In 1934, Principia College graduated its first class as a full four-year institution and in 1935 the college was officially moved to its present-day location in Elsah. On April 19, 1993, about  of the campus was designated a National Historic Landmark by the United States Department of the Interior. The year 1998 marked centennial celebrations by the school. The Principia College campus was once considered as the site for the United States Air Force Academy though ultimately the Air Force chose a location in Colorado Springs, Colorado, instead.

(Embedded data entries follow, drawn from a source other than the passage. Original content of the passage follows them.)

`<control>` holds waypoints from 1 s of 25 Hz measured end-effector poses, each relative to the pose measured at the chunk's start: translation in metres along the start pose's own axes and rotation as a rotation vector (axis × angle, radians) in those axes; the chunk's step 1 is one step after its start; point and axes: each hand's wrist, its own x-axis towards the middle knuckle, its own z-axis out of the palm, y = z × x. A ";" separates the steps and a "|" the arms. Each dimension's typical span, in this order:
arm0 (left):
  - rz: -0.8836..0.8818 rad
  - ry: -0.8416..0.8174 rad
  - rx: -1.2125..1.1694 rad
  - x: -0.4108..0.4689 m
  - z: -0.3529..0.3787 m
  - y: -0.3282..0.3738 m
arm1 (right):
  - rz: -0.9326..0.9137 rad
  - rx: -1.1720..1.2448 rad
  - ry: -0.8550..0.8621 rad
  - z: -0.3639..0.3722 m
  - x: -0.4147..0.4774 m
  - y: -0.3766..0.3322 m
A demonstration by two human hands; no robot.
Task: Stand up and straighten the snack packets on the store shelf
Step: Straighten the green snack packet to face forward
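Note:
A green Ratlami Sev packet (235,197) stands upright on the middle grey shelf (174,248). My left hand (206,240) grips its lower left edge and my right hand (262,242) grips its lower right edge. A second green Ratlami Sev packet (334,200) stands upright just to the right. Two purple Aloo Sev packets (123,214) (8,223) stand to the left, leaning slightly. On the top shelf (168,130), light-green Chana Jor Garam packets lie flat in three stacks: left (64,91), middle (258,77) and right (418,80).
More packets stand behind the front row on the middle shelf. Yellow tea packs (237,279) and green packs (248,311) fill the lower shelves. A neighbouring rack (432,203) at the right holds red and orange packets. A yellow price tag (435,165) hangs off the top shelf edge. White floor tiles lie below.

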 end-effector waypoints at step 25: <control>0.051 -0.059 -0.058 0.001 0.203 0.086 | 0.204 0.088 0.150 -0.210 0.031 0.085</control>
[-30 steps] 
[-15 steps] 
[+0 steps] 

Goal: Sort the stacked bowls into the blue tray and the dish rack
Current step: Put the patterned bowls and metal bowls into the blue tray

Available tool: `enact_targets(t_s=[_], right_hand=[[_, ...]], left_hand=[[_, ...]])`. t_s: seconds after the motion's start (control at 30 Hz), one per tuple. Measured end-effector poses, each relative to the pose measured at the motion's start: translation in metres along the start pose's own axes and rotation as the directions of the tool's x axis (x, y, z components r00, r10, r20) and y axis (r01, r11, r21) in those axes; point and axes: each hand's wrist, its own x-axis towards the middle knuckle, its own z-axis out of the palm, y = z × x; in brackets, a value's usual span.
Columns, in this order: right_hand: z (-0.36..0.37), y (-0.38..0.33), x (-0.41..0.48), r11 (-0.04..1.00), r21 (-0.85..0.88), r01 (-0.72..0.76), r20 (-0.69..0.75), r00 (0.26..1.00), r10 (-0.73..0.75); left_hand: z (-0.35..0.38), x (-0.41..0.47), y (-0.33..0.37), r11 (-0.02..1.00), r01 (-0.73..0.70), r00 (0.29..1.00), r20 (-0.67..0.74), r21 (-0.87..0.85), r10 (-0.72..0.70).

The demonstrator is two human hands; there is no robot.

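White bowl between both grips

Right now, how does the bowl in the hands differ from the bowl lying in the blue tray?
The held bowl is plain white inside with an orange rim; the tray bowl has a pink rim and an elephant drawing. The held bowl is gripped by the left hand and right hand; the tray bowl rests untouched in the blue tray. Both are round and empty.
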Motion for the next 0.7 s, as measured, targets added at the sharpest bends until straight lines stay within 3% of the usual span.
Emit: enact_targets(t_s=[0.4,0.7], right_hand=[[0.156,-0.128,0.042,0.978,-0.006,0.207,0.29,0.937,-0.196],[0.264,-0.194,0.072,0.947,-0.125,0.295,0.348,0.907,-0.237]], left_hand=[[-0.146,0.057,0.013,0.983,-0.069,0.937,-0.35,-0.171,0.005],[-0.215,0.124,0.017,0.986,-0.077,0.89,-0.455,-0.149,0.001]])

In the 21st century, the school's enrollment size has declined due to the dwindling number of Christian Scientists.

Campus

Housing and student life facilities

There are ten student dormitories on campus: Anderson Hall, Rackham Court, Howard House, Sylvester House, Buck House, Brooks House, Ferguson House, Joe McNabb, Lowrey House, and Clara McNabb. The first six mentioned were designed by former University of California, Berkeley professor and AIA Gold Medal winner Bernard Maybeck in 1935, as was the campus' chapel. Maybeck attempted to use different architectural styles and building techniques for each of these dormitories and for the chapel. In an effort to ensure success with his designs and materials, he experimented with them through the creation of a small building known affectionately by Principians as the "Mistake House." In celebration of the 2018 Illinois Bicentennial, the Principia College Campus was selected as one of the Illinois 200 Great Places  by the American Institute of Architects Illinois component (AIA Illinois).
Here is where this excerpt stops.